Опять на лугу догнал настоящий дождь, а мы уже намёрзлись, и меры необходимы. Продавщица сельмага скучает в пустом магазине, а тут – новые люди, одеты не так, неизвестно, к кому ходили.
– А вы дайте нам согревающего, тогда скажем. Спасибище! Мы были у Афанасия Афанасьевича. – У кого? У кого? Где он живёт?
Привет, симпатичная толстая баба! Теперь-то нам всё нипочём, и прямо в дожде раскладываем бутерброды на первом попавшемся придорожном бревне...
Автобуса ждать не приходится, дождь всё перепутал. А хотелось ещё в Тёмный лес и на речку. Секло нас жестоко все вёрсты раскисшего шляха.

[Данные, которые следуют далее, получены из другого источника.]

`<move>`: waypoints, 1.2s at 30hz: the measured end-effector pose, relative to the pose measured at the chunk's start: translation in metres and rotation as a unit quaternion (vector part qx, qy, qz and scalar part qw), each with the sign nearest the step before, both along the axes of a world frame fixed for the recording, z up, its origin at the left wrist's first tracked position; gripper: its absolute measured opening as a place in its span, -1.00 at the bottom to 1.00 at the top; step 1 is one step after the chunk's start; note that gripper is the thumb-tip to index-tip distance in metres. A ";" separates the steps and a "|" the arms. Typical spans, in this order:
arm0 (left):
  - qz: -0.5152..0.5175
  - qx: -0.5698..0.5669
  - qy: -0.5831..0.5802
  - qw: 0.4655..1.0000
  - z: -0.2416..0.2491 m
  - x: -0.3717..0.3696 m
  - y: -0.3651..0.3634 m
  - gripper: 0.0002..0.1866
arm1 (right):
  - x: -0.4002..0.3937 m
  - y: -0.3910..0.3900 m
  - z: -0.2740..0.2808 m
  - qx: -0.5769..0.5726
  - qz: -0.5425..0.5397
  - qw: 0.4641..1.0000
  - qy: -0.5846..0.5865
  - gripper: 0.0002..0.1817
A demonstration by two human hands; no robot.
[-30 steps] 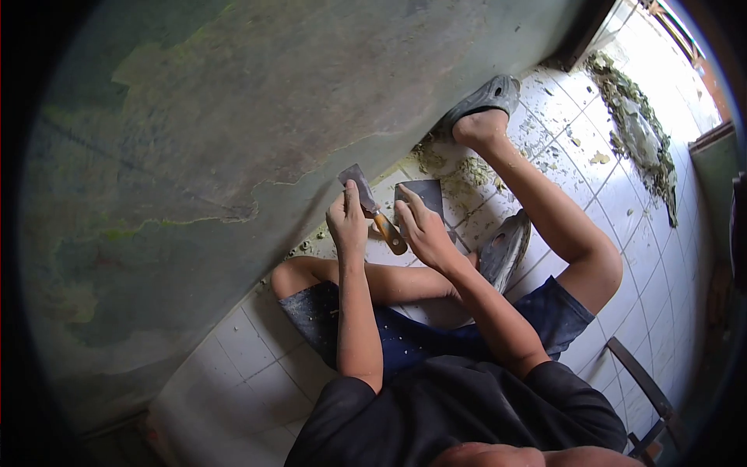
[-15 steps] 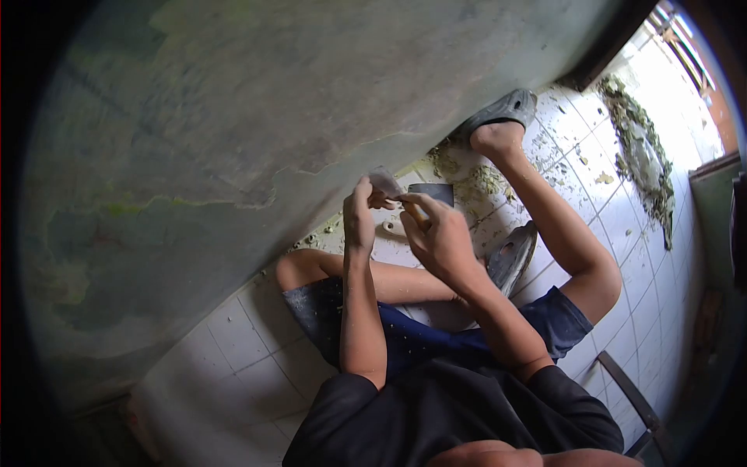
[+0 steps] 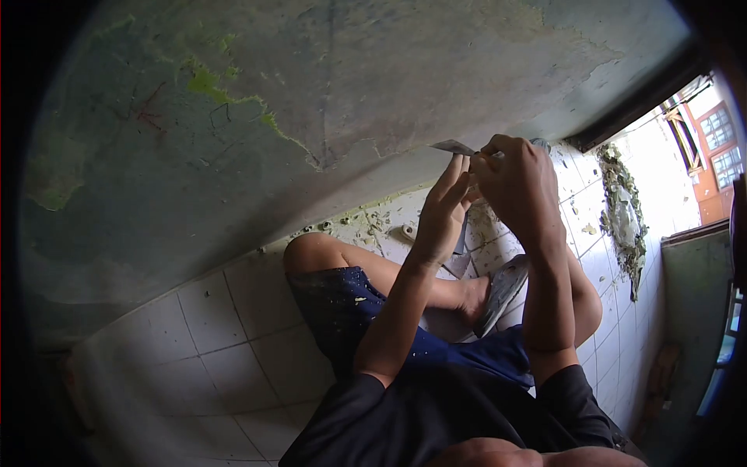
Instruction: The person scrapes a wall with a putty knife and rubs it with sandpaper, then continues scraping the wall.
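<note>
My right hand (image 3: 521,187) is closed around a scraper, its flat metal blade (image 3: 453,147) pointing left and the handle mostly hidden by my fingers. Just under the blade is my left hand (image 3: 442,218), its fingers stretched upward and the fingertips right at the metal. Both hands are raised over my crossed legs, in front of the wall (image 3: 257,179) with its peeling, patchy paint. On the floor behind my left hand lies a dark grey flat piece (image 3: 461,236), partly covered by the hand. A small pale ring-shaped roll (image 3: 408,232) lies beside it.
White floor tiles (image 3: 226,311) carry paint flakes along the wall's foot. A long heap of scrapings (image 3: 625,214) lies toward the bright doorway on the right. My grey clog (image 3: 504,292) rests on the tiles below my hands.
Both hands have moved up and to the right in view, with the scraper's blade now seen nearly edge-on. My left fingers have straightened. The camera view has shifted, showing more of the doorway side.
</note>
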State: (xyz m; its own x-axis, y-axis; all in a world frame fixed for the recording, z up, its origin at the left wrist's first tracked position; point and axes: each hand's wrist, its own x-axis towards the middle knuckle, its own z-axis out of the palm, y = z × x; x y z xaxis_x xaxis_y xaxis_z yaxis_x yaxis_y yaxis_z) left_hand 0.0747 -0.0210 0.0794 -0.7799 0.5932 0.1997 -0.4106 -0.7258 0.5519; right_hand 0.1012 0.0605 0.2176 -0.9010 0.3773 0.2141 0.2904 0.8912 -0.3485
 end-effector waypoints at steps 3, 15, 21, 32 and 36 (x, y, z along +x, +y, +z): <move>-0.025 0.078 -0.018 0.996 0.005 0.001 -0.001 -0.14 | -0.006 -0.006 -0.003 0.012 -0.002 1.000 -0.006 -0.76; -0.041 0.131 -0.089 0.987 -0.012 -0.018 0.002 -0.41 | -0.011 -0.018 -0.029 -0.005 0.011 0.998 0.067 -0.80; -0.006 0.105 -0.072 0.992 -0.011 -0.016 0.007 -0.34 | -0.020 -0.013 -0.028 0.015 -0.017 1.000 -0.003 -0.73; -0.050 0.071 -0.043 0.995 -0.023 -0.017 0.015 -0.35 | -0.012 -0.007 -0.034 0.005 -0.041 0.999 0.025 -0.75; -0.030 0.066 -0.084 0.994 -0.018 -0.016 0.018 -0.39 | -0.029 0.002 -0.050 0.060 -0.034 0.998 0.006 -0.75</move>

Погоду здесь делает Атлантика. Это её курьерские вихри волнами несутся по мокрым хлебам. И травы не знают, куда им деваться. Ирина сначала ещё старалась укрыться под газетой, но скоро смиряется, и выражение про травы принадлежит ей. У неё часто возникают неожиданные точки зрения, ходить с ней интересно, хотя бы потому, что раз уж нельзя не промокнуть, она промокает достойно. И даже сейчас понемногу скопила роскошный букет разнотравья обочин, пока мы доплыли до станции.
Долго ещё мы слушали высокий ропот тополей перрона, я даже успел подремать на твёрдом диванчике в пустующем зале ожидания до прощального колокола полустанка.